Now there is an identity on wikipedia's matrix calculus page which is a generalization of this (∇_x u(x)^T v(x)) , and does show that the ∇_x (Ax) term needs to go in front and needs to be transposed, but I have no idea why. Can anyone explain this and/or point me to some resources?

## chain rules matrix derivatives

**Moderators:** gmalivuk, Moderators General, Prelates

### Re: chain rules matrix derivatives

As the wikipedia page says, there are several competing notations. You will need to pick one, and stick with it. Also, you need to keep clear the distinction between row vectors and column vectors.

If you use the notation where the derivative of Ax + b with respect to x is A, where x is a column vector, then it turns out that the derivative of x^T A with respect to x is A^T.

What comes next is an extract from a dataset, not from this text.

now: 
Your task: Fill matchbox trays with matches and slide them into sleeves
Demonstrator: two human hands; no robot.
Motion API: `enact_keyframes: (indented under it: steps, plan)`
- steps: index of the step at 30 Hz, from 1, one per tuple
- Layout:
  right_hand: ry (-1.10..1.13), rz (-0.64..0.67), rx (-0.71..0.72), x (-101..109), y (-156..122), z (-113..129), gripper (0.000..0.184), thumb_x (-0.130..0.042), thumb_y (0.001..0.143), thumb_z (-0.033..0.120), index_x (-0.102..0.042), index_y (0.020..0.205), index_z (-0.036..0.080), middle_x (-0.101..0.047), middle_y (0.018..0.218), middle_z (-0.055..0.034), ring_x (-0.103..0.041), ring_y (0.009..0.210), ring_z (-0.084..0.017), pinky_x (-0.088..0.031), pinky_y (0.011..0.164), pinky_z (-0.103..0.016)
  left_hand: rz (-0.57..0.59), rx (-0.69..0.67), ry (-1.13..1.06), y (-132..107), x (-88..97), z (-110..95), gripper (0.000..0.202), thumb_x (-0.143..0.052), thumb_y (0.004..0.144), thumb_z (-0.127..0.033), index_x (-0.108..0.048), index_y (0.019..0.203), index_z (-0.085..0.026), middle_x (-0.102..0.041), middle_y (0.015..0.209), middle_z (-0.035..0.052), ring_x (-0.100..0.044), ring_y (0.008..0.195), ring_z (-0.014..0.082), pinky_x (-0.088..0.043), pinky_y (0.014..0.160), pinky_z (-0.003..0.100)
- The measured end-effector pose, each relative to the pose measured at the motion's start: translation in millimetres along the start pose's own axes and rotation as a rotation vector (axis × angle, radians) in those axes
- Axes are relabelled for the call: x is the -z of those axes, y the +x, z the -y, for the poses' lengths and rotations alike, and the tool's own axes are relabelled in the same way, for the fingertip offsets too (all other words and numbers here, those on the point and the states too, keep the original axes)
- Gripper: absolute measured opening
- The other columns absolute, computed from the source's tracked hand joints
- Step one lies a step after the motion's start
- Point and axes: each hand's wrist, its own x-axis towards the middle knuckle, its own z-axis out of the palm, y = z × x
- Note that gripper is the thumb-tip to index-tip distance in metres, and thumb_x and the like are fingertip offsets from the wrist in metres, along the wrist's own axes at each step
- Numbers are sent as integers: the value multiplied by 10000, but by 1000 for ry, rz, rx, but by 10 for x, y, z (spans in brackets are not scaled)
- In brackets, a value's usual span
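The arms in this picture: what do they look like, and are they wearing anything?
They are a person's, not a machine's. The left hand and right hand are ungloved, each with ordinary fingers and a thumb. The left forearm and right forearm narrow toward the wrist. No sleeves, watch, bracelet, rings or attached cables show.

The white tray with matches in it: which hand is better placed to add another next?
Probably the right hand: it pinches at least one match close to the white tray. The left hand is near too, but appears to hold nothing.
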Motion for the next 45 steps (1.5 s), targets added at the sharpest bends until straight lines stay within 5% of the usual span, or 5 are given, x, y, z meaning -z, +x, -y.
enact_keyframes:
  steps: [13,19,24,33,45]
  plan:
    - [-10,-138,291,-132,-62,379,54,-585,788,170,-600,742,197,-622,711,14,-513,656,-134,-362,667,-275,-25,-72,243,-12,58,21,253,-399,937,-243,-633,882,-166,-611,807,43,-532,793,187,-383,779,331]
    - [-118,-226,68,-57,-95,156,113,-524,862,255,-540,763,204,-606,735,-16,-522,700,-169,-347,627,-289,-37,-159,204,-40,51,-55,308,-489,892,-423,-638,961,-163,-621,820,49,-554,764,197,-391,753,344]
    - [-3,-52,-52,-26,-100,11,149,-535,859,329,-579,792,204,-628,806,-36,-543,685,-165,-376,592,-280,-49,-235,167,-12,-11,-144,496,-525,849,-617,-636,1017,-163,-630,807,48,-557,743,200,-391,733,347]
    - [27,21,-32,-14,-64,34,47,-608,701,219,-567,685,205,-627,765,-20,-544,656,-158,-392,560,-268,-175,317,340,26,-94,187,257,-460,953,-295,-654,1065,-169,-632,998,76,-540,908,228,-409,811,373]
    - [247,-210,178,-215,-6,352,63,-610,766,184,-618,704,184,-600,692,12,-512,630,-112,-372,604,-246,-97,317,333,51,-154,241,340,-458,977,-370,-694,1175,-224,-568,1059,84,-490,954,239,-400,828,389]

The derivative of a function from R^n to R^m in this notation is always an m by n matrix (m rows, n column). This lets us write the chain rule. If f() maps from R^n to R^m, and g() maps from R^m to R^k, then ∇f is an m by n matrix, ∇g is a k by m matrix, g(f(x)) maps from R^n to R^k, and ∇g(f(x)) is ∇g ∇f, a k by n matrix.

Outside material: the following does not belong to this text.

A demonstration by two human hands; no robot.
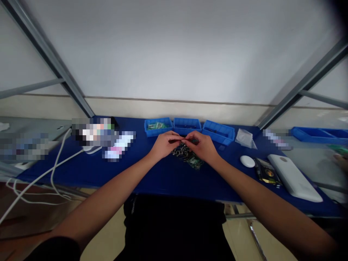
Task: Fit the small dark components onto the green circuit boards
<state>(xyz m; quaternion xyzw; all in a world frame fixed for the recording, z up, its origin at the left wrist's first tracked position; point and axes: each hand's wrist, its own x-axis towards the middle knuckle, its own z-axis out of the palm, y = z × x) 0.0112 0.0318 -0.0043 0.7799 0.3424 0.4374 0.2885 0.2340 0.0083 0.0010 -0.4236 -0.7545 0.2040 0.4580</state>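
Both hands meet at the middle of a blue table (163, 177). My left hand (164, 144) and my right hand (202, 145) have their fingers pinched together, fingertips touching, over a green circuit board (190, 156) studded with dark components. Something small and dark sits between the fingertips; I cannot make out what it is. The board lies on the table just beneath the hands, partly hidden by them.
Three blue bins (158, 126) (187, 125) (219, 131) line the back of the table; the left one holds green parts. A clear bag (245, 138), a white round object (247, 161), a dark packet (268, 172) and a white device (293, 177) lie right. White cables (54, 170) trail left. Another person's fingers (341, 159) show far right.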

The derivative of x^T x with respect to x is 2 x^T . You missed the transposition. (This was a function from R^n to R^1, so the derivative is a 1 by n matrix, i.e., a row vector.) This can be derived using the above formulas, using the product rule.

Now you should be able to derive ∇_x (Ax)^T(Ax) as (∇_Ax (Ax)^T(Ax) ) (∇_x Ax) = ( 2 (Ax)^T ) (A) = 2x^T A^T A.

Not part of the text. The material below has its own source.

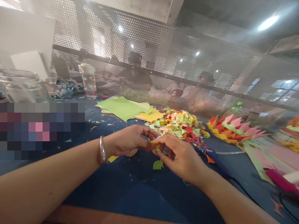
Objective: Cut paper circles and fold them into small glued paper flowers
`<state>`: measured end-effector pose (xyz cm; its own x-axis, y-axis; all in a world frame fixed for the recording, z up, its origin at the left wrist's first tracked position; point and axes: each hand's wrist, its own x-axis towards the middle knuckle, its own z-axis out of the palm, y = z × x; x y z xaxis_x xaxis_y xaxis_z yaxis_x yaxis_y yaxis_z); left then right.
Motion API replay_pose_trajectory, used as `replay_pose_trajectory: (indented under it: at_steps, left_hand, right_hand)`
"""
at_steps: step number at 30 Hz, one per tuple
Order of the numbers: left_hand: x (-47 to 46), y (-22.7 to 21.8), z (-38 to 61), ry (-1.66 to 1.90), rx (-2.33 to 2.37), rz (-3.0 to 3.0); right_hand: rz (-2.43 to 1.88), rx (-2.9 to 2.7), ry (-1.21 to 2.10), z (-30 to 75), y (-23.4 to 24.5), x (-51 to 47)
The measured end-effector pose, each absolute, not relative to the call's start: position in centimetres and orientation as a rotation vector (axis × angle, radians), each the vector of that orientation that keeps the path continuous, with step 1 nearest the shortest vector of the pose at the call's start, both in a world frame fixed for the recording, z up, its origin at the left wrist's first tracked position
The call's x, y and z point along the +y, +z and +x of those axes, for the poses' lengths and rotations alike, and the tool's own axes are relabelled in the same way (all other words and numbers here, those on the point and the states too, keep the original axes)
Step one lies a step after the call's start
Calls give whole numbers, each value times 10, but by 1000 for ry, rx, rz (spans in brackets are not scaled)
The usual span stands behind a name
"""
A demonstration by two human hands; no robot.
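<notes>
Yellow paper [157, 147] is sitting between our two hands, low over the near middle of the table [140, 199]. Our right hand [181, 157] is pinching it, thumb and forefinger closed to a narrow grip. Our left hand [130, 140] is meeting it from nine o'clock, fingers half curled and tips at its edge; whether these are also gripping we cannot tell. A bracelet [102, 149] is circling our left wrist.

Going outward from the grip, a green piece [157, 165] is lying at six o'clock, just beside our right fingers, and a yellow strip [113, 159] is showing between eight and nine. At two o'clock a heap of cut paper [184, 123] is spreading. Between ten and eleven, green sheets [123, 109] are lying flat, with a cup [89, 82] standing farther off at ten. Toward three o'clock a pointed paper flower [233, 127] is resting; farther out, just past three, a pink tool [281, 182] is lying. At twelve a mesh screen [151, 40] is rising, and two people [137, 77] are sitting behind it.
</notes>
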<state>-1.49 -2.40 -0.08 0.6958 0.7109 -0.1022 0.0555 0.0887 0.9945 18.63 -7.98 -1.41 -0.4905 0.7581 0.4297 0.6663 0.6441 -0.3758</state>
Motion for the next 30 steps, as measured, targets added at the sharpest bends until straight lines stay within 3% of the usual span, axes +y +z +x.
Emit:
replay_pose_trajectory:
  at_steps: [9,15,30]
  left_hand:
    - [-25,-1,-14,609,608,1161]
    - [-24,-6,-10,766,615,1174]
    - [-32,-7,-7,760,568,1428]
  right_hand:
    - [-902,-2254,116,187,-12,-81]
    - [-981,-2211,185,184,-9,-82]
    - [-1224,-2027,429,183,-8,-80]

Second derivatives get more complicated.

If you use the notation where the derivative of Ax + b with respect to x is A, where x is a column vector, then it turns out that the derivative of x^T A with respect to x is A^T.

The derivative of a function from R^n to R^m in this notation is always an m by n matrix (m rows, n column). This lets us write the chain rule. If f() maps from R^n to R^m, and g() maps from R^m to R^k, then ∇f is an m by n matrix, ∇g is a k by m matrix, g(f(x)) maps from R^n to R^k, and ∇g(f(x)) is ∇g ∇f, a k by n matrix.

The derivative of x^T x with respect to x is 2 x^T . You missed the transposition. (This was a function from R^n to R^1, so the derivative is a 1 by n matrix, i.e., a row vector.) This can be derived using the above formulas, using the product rule.

Now you should be able to derive ∇_x (Ax)^T(Ax) as (∇_Ax (Ax)^T(Ax) ) (∇_x Ax) = ( 2 (Ax)^T ) (A) = 2x^T A^T A.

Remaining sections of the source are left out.